Dans la longue histoire des congrès du Parti socialiste (PS), le 81e, qui s’est achevé à Nancy, dimanche 15 juin, restera marqué du sceau de l’impuissance. A deux ans de l’élection présidentielle de 2027, dans un contexte politique guère favorable à la gauche, le parti devait remplir deux conditions pour espérer peser : affirmer une ligne claire et rassembler le plus largement possible autour de cette ligne. La réélection trop étroite d’Olivier Faure pour un quatrième mandat (51,15 %) face au maire de Rouen, Nicolas Mayer-Rossignol, les ambiguïtés persistantes du premier secrétaire à l’égard de La France insoumise (LFI), dont il prétendait pourtant s’affranchir, ont eu raison de l’unité recherchée.
Le congrès de Nancy, qui devait être celui de l’émancipation, s’est déroulé de bout en bout sous l’ombre portée de Jean-Luc Mélenchon, qui a feint de s’en étonner pour mieux s’en réjouir. La synthèse s’est brisée lorsque les partisans du maire de Rouen ont vainement exigé l’assurance écrite qu’il n’y aurait pas d’« accord national et programmatique » avec LFI en cas de législatives.
Les difficultés du Parti socialiste à s’affranchir de son encombrant allié ne tiennent pas seulement à la faiblesse de son leadership. Elles découlent du rapport de force électoral qui fait qu’un certain nombre de maires et de députés socialistes ne peuvent espérer se faire réélire sans le soutien de Jean-Luc Mélenchon. Elles renvoient à l’incapacité du camp réformiste à faire émerger, sur les décombres du quinquennat de François Hollande, un projet susceptible de concurrencer la rupture défendue par celui qui avait juré un jour de « plumer la volaille socialiste ».
Procès en dilution
Adepte d’un « socialisme écologique » dont il n’est pas parvenu en sept ans à définir le contenu, Olivier Faure espérait démontrer à Nancy sa capacité à ancrer le PS dans un rassemblement de la gauche suffisamment large pour marginaliser l’« insoumis ». La faible dynamique dont il dispose en interne l’expose davantage au procès en dilution. Son rival, Nicolas Mayer-Rossignol, qui plaidait pour « une affirmation socialiste » sur un axe beaucoup plus réformiste mais restait flou sur les alliances possibles, n’a pas davantage convaincu.

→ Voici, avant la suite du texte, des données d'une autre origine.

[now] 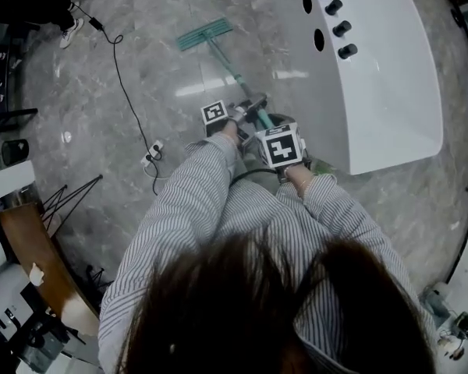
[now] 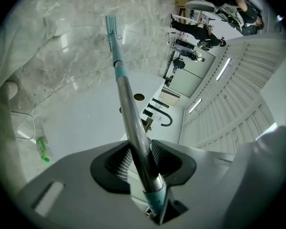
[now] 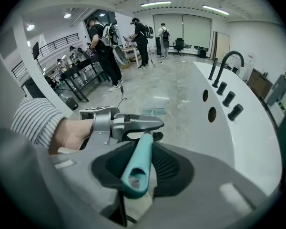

L’état de division dans lequel se trouve l’ancien parti dominant de la gauche, aujourd’hui réduit à moins de 40 000 militants revendiqués, l’expose à de grandes déconvenues. En désaccord sur la ligne, les socialistes vont avoir le plus grand mal à se doter d’un projet susceptible de renouveler leur identité. Ils vont se retrouver sur la défensive lorsqu’ils devront décider s’ils votent ou non la censure contre le gouvernement de François Bayrou, lorsque celui-ci aura, à la mi-juillet, tracé ses pistes pour tenter de réduire les déficits et la dette.
Cette désunion peut encore être aggravée par les manœuvres qui ont lieu à l’extérieur du parti pour tenter de faire perdurer une gauche de gouvernement. En rupture de ban depuis 2022, l’ancien premier ministre Bernard Cazeneuve vient de s’allier avec le ministre de l’aménagement du territoire, François Rebsamen, pour œuvrer à un rassemblement de la gauche sociale-démocrate en vue de 2027. A la tête de Place publique, Raphaël Glucksmann tente d’élargir à son profit l’électorat de centre gauche qu’il avait réussi à capter lors de la campagne des élections européennes de 2024. Autant de stratégies qui accroissent le risque de dévitalisation, voire de sécession, auquel le PS est désormais exposé.